** Problem **
Work through the listing below, copying each line that carries the word "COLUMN".

** Source material **

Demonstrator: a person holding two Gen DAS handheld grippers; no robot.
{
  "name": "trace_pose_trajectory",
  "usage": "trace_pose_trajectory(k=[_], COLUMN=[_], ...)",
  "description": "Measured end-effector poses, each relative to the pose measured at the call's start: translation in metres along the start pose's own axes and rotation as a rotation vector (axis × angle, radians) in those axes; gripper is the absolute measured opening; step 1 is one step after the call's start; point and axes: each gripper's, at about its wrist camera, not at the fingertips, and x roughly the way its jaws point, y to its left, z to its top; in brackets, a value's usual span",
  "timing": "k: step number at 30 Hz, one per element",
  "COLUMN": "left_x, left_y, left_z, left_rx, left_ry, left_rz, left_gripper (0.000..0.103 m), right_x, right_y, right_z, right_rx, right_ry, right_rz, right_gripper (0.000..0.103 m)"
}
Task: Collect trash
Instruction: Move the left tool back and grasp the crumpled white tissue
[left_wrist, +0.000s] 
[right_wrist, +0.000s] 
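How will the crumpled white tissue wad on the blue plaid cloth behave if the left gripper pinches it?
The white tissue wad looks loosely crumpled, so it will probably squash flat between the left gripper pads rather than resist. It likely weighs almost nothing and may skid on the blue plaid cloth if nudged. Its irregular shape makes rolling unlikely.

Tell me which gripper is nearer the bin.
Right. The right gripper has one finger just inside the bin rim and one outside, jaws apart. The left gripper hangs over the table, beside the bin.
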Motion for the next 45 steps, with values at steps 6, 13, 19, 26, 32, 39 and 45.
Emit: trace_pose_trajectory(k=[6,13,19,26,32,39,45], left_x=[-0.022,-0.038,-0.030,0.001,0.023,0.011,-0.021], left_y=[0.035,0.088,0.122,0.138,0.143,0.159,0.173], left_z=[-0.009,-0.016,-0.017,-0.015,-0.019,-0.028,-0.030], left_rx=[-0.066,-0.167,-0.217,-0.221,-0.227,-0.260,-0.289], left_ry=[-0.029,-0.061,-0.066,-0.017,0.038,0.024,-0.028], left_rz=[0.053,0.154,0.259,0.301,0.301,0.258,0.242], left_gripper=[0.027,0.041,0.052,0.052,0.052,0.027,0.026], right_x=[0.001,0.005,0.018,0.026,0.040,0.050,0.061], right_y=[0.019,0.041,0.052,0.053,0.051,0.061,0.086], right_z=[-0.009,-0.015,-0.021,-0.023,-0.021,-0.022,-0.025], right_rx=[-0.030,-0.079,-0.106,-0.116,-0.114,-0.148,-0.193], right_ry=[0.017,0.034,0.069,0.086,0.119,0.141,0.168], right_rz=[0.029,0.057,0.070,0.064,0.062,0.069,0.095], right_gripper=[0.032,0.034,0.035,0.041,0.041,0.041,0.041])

** Result **
  "usage": "trace_pose_trajectory(k=[_], COLUMN=[_], ...)",
  "COLUMN": "left_x, left_y, left_z, left_rx, left_ry, left_rz, left_gripper (0.000..0.103 m), right_x, right_y, right_z, right_rx, right_ry, right_rz, right_gripper (0.000..0.103 m)"

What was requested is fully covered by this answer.